The Meaning of ‘Humanitarian Aid’

A poem by the late Salvadoran radical Roque Dalton helps to clarify what is going on in Venezuela, writes Vijay Prashad. 

By Vijay Prashad
Tricontinental: Institute
for Social Research

As the United States and its allies put pressure on Venezuela, a poem by the Salvadoran radical Roque Dalton (1935-1975) clarifies the structure of politics in Latin America.

Dalton came from one of Latin America’s smallest countries, El Salvador, which he used to call the little finger (pulgarcito). A deeply compassionate poet, Dalton was also a militant of the People’s Revolutionary Army, whose internal struggles claimed his short life. El Salvador, like so many other Latin American states, struggles to carve out its sovereignty from the tentacles of U.S. power. That hideous Monroe Doctrine (1823) seemed to give the U.S. the presumption that it has power over the entire hemisphere; “our backyard” being the colloquial phrase. People like Dalton fought to end that assumption. They wanted their countries to be governed by and for their own people – an elementary part of the idea of democracy. It has been a hard struggle.

Roque Dalton, Cuba 1967. (Wikimedia)

Roque Dalton, Cuba 1967. (Wikimedia)

Dalton wrote a powerful poem – OAS – named for the Organization of American States (founded in 1948). It is a poem that acidly catalogues how democracy is a farce in Latin America.

The president of my country
for the time being is Colonel Fidel Sanchez Hernandez
but General Somoza, president of Nicaragua
is also the president of my country.
And General Stroessner, president of Paraguay,
is also kind of the president of my country, though not as
much as the president of Honduras,
General Lopez Arellano, but more so than the president of Haiti,
Monsieur Duvalier.
And the president of the United States is more the president of my country
Than is the president of my country,
The one whose name, as I said,
is Colonel Fidel Sanchez Hernandez, for the time being.

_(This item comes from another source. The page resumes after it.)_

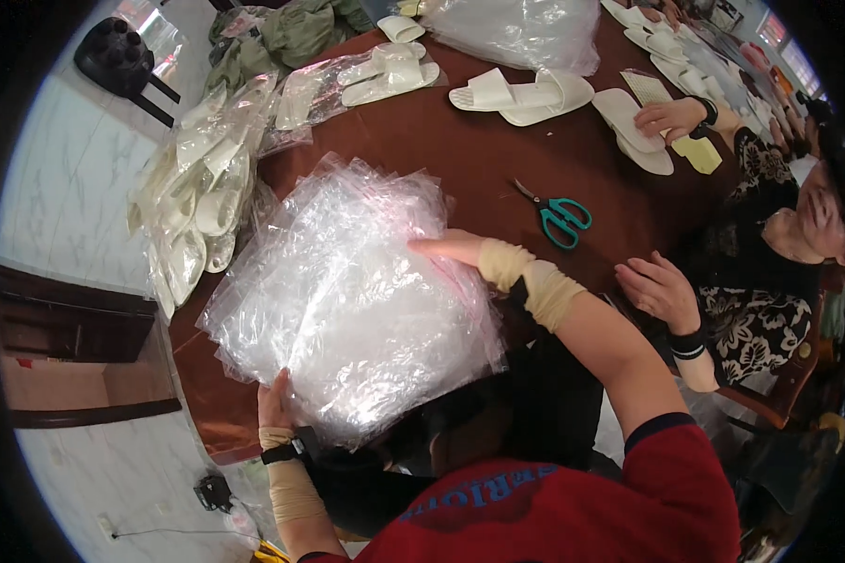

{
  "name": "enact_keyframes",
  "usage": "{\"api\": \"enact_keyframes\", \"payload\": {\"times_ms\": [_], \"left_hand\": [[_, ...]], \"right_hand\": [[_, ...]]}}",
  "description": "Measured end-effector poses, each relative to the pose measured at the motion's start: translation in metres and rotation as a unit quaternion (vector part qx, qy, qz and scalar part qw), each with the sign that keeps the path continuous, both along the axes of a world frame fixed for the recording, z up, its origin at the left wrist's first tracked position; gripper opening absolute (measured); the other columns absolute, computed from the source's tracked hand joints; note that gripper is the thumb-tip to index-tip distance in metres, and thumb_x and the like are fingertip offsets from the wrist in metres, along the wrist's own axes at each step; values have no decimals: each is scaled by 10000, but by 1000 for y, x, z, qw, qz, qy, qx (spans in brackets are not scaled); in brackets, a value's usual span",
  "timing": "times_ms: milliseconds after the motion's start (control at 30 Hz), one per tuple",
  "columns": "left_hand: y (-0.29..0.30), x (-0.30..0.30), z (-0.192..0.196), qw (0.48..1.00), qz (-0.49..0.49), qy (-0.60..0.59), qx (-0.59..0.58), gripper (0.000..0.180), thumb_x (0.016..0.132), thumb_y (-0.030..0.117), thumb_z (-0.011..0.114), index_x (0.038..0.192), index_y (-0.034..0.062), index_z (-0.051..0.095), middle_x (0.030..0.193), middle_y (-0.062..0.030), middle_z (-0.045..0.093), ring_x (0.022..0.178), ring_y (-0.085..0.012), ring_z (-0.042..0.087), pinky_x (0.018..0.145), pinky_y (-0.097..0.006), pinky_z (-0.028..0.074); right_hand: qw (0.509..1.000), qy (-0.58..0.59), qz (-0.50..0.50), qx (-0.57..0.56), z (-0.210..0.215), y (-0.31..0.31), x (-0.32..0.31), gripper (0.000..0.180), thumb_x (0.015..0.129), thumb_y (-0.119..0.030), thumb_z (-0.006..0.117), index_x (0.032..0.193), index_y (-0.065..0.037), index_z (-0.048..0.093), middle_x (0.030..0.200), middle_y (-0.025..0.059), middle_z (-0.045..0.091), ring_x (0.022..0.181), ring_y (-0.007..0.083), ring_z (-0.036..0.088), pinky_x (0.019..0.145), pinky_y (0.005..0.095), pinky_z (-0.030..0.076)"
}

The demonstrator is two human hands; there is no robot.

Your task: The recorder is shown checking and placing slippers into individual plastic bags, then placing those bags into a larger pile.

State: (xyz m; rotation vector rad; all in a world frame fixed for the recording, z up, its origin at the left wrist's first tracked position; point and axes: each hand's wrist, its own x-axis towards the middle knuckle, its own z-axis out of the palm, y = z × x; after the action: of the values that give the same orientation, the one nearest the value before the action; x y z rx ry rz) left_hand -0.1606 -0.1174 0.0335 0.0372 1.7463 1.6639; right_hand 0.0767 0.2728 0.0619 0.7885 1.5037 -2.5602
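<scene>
So, a big messy stack of clear plastic bags (366,310) is lying on the near part of the brown table (498,159), right in front of the wearer, with its lower end sticking out over the dark lap area. The left hand (273,405) is touching the stack's lower left edge, but the plastic is covering most of its fingers, so I can't tell if it's actually gripping. The right hand (453,247) is reaching in from the other side and touching the upper right part, where some pinkish tint is showing. Can't tell there either whether it's pinching a bag or just resting.

Over to the right of the stack, teal-handled scissors (563,221) are lying apart from everything, blades pointing up and left. Bagged pale slippers (202,202) are piling up on the left side, just beside the stack. Farther back, a pair of unwrapped cream slippers (526,97) is sitting on the table. A co-worker at the right is resting one hand (667,118) on another pale slipper (624,122) and holding the other hand (662,289) near the table edge, fingers loosely bent.
</scene>
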Motion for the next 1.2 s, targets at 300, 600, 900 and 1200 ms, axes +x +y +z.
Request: {"api": "enact_keyframes", "payload": {"times_ms": [300, 600, 900, 1200], "left_hand": [[-8, -12, -8, 1000, -18, 11, 5, 337, 870, 65, 622, 1188, 8, 525, 1047, -66, 615, 904, -167, 599, 764, -307, 496], [32, 7, 34, 982, -61, 178, 13, 276, 924, 134, 536, 1162, -5, 522, 1030, -83, 613, 902, -190, 608, 773, -326, 513], [210, -81, 180, 939, -255, 154, 171, 507, 981, 409, 402, 1287, 11, 467, 1208, -139, 568, 1082, -237, 564, 924, -373, 468], [272, -68, 125, 933, -199, 252, 163, 347, 955, 332, 497, 1127, 39, 569, 1077, -62, 587, 985, -151, 543, 889, -311, 423]], "right_hand": [[997, 42, 56, 26, -15, 1, -22, 538, 779, -219, 711, 1223, 21, 524, 1071, 110, 614, 949, 173, 582, 843, 300, 469], [981, 147, -16, 127, 21, 38, -21, 615, 681, -45, 737, 1253, 0, 513, 1070, 98, 625, 934, 168, 590, 845, 291, 479], [853, 75, -43, 514, 164, 204, -8, 332, 862, -225, 638, 1109, -3, 640, 987, 56, 680, 1003, 143, 606, 840, 279, 495], [720, 307, -335, 524, 108, 374, 25, 208, 865, -169, 609, 1063, -144, 669, 951, 16, 628, 823, 116, 583, 706, 292, 502]]}}
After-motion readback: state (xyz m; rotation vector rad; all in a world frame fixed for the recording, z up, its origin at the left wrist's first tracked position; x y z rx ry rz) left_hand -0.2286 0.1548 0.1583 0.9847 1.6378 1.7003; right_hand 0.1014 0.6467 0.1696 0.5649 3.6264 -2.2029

Is the president of Venezuela the president of Venezuela or is the president of the United States the president of Venezuela? There is absurdity here.

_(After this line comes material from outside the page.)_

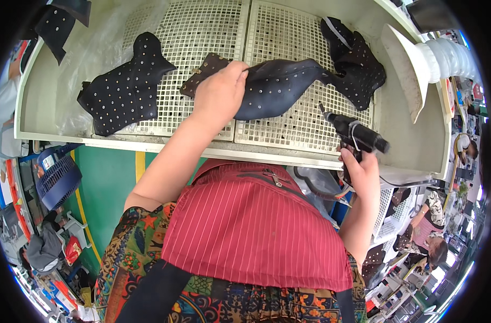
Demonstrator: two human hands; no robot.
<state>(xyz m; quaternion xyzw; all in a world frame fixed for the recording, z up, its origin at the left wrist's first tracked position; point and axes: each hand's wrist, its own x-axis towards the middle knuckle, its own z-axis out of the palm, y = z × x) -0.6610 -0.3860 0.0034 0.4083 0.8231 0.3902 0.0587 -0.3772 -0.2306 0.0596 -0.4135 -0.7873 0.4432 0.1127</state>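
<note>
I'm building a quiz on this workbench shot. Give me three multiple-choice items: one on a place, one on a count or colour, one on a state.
1. Where does the flat studded piece lie?
A. left on the grid tray
B. on the floor
C. in the right hand

2. What colour is the apron?
A. blue
B. red with thin stripes
C. white

3. What is the left hand doing?
A. hanging free
B. gripping the dark studded piece
C. holding a fan

Answers: 1 A, it rests on the white grid tray left of the hand. 2 B, red striped cloth covers the lap. 3 B, fingers close on the piece, while the right hand holds the black power tool.
</note>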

Collapsed oil prices, reliance upon oil revenues, an economic war by the United States and complications in raising finances has led to hyperinflation and to an economic crisis in Venezuela. To deny that is to deny reality. But there is a vast difference between an economic crisis and a humanitarian crisis.

Rafael Enriquez, Foreign Debt, OSPAAAL, 1983.

Rafael Enriquez, “Foreign Debt”, OSPAAAL, 1983.

Most of the countries on the planet are facing an economic crisis, with public finances in serious trouble and with enormous debt problems plaguing governments in all the continents. This year’s meeting of the World Economic Forum at Davos, Switzerland, focused attention on the global debt crisis – from the near-trillion-dollar deficit of the United States to the debt burdens of Italy. The IMF’s David Lipton warned that if interest rates were to rise, the problem would escalate. “There are pockets of debt held by companies and countries that really don’t have much servicing capacity, and I think that’s going to be a problem.”

Hyper-inflation is a serious problem, but punitive economic sanctions, seizure of billions of dollars of overseas assets and threats of war are not going to save the undermined Bolivar, Venezuela’s currency.

Eradication of hunger has to be the basic policy of any government. According to the UN’s Food and Agricultural Organization, 11.7 percent of the Venezuelan people are hungry. Hunger rates in other parts of the world are much higher – 31.4 percent in Eastern Africa. But the world’s attention has not been focused on this severe crisis, one that has partly generated the massive migration across the Mediterranean Sea.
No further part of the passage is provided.